Consequentemente, a pesquisa de Staple ressoa também no espectador, que pode (ou não) duvidar dos feitos do trio na medida em que a personagem dá suas explicações. O ambiente tenso e desequilibrado começa a aparecer diante dessas dúvidas, mas o caminho até o clímax soa vagaroso. Enquanto a trama principal vai sendo costurada com a união gradativa de Glass, Kevin e David, Shyamalan sabe que o mais interessante é justamente a força do trio. McAvoy novamente rouba a cena com suas múltiplas atuações – muito por conta da direção, que lhe dá toda a liberdade e evita cortar as passagens de uma personalidade a outra, enquanto Willis e Jackson brilham com certo equilíbrio, ainda mais afetados pelo peso da ligação que possuem. Porém, sendo este o filme de Glass, sua presença é uma crescente, começando silenciosa e sobretudo no olhar. O personagem de Jackson atua como um roteirista que vai saindo das sombras para, enfim, trabalhar em sua grande e esperada obra.

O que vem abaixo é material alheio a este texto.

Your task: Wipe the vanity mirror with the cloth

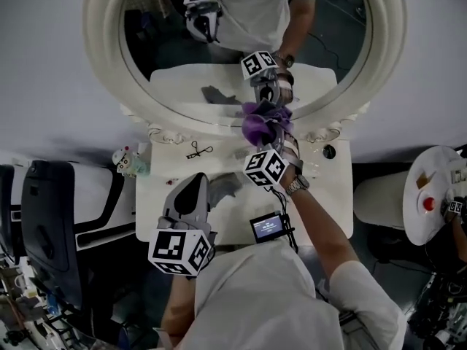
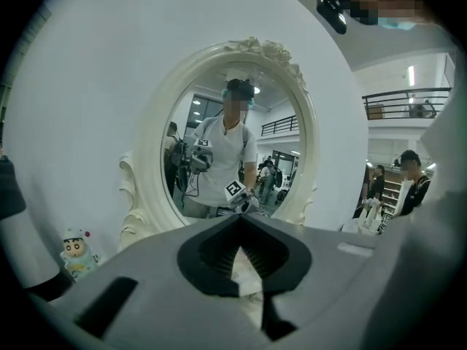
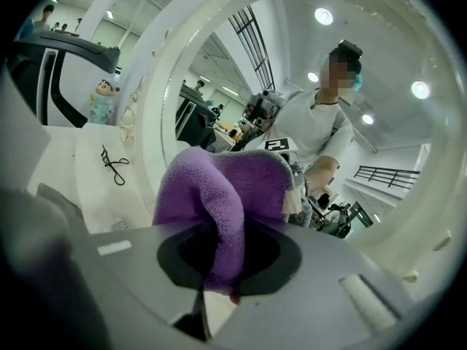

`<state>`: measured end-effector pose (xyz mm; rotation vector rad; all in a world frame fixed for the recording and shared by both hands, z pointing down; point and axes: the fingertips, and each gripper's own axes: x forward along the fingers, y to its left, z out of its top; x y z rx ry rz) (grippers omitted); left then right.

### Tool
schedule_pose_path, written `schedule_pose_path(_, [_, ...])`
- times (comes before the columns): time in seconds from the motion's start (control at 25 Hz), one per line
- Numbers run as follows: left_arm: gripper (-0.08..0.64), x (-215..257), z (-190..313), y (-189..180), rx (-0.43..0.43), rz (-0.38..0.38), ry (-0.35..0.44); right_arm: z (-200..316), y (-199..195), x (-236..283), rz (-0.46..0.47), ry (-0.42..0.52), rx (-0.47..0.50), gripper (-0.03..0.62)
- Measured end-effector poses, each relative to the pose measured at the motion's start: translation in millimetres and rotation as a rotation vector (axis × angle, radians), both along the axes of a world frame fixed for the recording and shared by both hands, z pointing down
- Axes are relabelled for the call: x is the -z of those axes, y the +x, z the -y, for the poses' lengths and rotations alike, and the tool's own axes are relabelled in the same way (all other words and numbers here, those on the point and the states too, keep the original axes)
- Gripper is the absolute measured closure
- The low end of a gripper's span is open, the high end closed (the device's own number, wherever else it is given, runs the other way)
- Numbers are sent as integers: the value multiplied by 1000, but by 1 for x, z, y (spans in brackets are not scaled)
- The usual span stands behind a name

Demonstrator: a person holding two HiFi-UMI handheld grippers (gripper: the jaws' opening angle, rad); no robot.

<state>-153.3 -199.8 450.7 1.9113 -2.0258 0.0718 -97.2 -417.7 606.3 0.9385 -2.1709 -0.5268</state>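
**Purple cloth pressed low on the mirror**

The right tool (image 3: 222, 272) had its jaws clamped on the purple cloth (image 3: 219, 188). The cloth was bunched against the glass at the bottom centre of the oval vanity mirror (image 1: 98, 42), just above the white table (image 1: 328, 203). The left tool (image 1: 195, 188) hung over the table, lower left of centre, jaws together and gripping nothing.

Vanity corner in a big open hall
A vanity mirror (image 1: 102, 49), table (image 1: 328, 203), eyelash curler (image 1: 195, 150) and figurine (image 1: 124, 162) stand by a plain wall (image 2: 87, 86); a balcony railing (image 2: 408, 97), ceiling lights (image 3: 323, 16) and bystanders (image 2: 411, 177) show beyond.
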Motion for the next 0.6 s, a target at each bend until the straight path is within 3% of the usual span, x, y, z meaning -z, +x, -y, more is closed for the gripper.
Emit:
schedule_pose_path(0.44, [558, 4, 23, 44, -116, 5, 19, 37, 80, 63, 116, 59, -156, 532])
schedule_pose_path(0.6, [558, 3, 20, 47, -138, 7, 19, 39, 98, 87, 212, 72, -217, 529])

Ao mesmo tempo que tem como questionamento a crença e a importância de possui-la ou não, Vidro representa a forma de Shyamalan integrar o universo heroico ao seu modo. Sem precisar se basear em roteiros de HQ's, ele alcança o topo de uma criação feita exclusivamente para o audiovisual de modo original, mantendo-se na própria essência e utilizando-a como impulso. Suas escolhas narrativas condizem com a proposta de humanizar o incomum e sair da curva de 'filmes de herói' – especialmente no clímax, que une diferentes tons e personagens (como Casey Cooke, Joseph e a mãe de Mr. Glass) a fim de fechar uma história ligada por fatalidades e atos grandiosos, ainda que limitados aos olhos da sociedade.
Dito tudo isso, a melhor parte deste filme ser um grande desafio é que o diretor não parece preso ao passado e nem ao peso do que concebeu. Ele se encontra bastante confortável ao inserir sua identidade em cada plano e cena, que são caprichadamente desiguais. Enquadramentos tortos, movimentos rápidos que vão de um personagem a outro, planos em primeira pessoa e também a câmera na mão podem parecer muitas escolhas de filmagem em um só longa, mas aqui são bem pensadas para "conversarem" com cada cena. A paleta de cores, que vai do roxo ao azul e do rosa ao amarelo, também ganha bastante destaque e serve como um breve aceno ao mundo dos quadrinhos.
Há certa ironia de Shyamalan quando ele ameaça ir por um caminho que visa o espetáculo e, no último segundo, opta por outro rumo menos óbvio. Ele tem a consciência de que, apesar de hoje estar livre para se encaixar no gênero dominado por produções da Marvel e da DC, a identidade que tanto investiu nos últimos anos ultrapassa máscaras e capas.
Vidro é o encontro de Shyamalan com ele mesmo da forma mais sincera e direta com o que estabelece em seus filmes: histórias de pessoas extraordinárias e comuns. Olhando para sua carreira como um todo, este é um filme que define a mente de quem está por trás das câmeras.